Otolith length variation in genetically identified Aphanopus carbo and A. intermedius from the northeastern Atlantic.Violin plots show the distribution, median, and interquartile range of otolith lengths (in mm) for each species. A total of 136 genetically identified individuals were analysed (70 A. carbo, 66 A. intermedius), sampled from Madeira, Canary Islands, and Western Sahara.
Mean otolith shape of genetically identified Aphanopus carbo (red) and A. intermedius (blue).Reconstructed using wavelet analysis to represent the average phenotype from the northeastern Atlantic. (A) Mean otolith contour (solid line) with standard deviation (shaded area), highlighting regions with higher intraspecific variability. The contour is based on the 5th wavelet decomposition. The X-axis represents 512 equidistant points along the otolith perimeter, while the Y-axis represents the mean normalized distance. (B) Reconstructed mean otolith shape based on coordinate data.
Correlation between the most relevant principal components (PCs) for classification and the normalized distance of the 5th-level wavelet decomposition.Shown are PCs 3, 4, 6, and 9, identified as the most informative for species classification based on variable importance scores from a multilayer perceptron model. Green areas represent PC loading patterns, and the red line shows the normalized 5th-level wavelet of a representative Aphanopus carbo specimen. These components highlight key shape features that distinguish between A. carbo and A. intermedius, sampled from the northeastern Atlantic.
Table 1: Confusion/error matrix (LOOCV) showing phenotype abundances, classification accuracy, and the kappa index obtained using a multi-layer perceptron (MLP) classifier for Aphanopus carbo and A. intermedius. Individuals were genetically identified and sampled from the northeastern Atlantic, including mainland Portugal, the Azores, the Madeira Archipelago, Morocco, and Mauritania. Correctly predicted group memberships are highlighted in bold.

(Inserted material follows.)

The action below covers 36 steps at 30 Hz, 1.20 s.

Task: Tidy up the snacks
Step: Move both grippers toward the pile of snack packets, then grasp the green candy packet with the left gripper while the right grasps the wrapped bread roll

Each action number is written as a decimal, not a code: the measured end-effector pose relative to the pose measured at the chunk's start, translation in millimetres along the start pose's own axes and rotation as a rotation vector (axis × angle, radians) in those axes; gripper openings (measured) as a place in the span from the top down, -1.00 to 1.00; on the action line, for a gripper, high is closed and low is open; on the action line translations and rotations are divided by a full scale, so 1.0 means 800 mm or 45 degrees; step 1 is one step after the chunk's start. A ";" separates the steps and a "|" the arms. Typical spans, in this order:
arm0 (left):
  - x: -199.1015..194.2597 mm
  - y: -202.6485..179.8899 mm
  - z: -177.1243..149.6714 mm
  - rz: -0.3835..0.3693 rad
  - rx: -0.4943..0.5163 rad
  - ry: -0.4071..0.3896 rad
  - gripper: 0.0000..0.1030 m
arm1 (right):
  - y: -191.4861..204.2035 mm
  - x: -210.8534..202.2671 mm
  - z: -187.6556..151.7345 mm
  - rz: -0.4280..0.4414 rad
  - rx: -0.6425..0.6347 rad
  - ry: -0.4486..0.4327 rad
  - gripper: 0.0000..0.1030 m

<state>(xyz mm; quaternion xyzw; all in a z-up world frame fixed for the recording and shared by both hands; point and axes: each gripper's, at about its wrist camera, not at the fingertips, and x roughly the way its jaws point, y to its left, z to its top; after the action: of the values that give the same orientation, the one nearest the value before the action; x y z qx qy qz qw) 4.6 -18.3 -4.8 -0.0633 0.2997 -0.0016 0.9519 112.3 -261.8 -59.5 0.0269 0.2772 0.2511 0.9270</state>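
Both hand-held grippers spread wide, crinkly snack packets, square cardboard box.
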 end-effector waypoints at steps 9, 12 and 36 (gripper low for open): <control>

Reconstructing historical species assignments
In the Madeira dataset, the first 15 principal components exceeded the broken-stick threshold, explaining 96.0% of the total shape variance (S3 Table). However, since the MLP classification model was trained using only the first 9 PCs from the genetic dataset, species assignment in historical samples was likewise based on the first 9 components, which accounted for 88.7% of the variance. For the African dataset, the first 15 PCs explained 95.5% of the variance, with the first 9 covering 87.0% (S4 Table).
The predictive model estimated a mean ratio of 1.18:1 for A. carbo to A. intermedius in Madeira samples, with the highest presence of A. carbo in 2003 (1.50:1) and the lowest in 2010 (0.89:1) (Table 2). Model validity was reinforced by the alignment between average otolith patterns (wavelet function) of the genetic sample and the predicted data (Figs 4 and 6). Exceptions included A. intermedius otoliths from Madeira and the African coast, which displayed a more elongated rostrum and a more pronounced antirostrum compared to A. carbo (Fig 6).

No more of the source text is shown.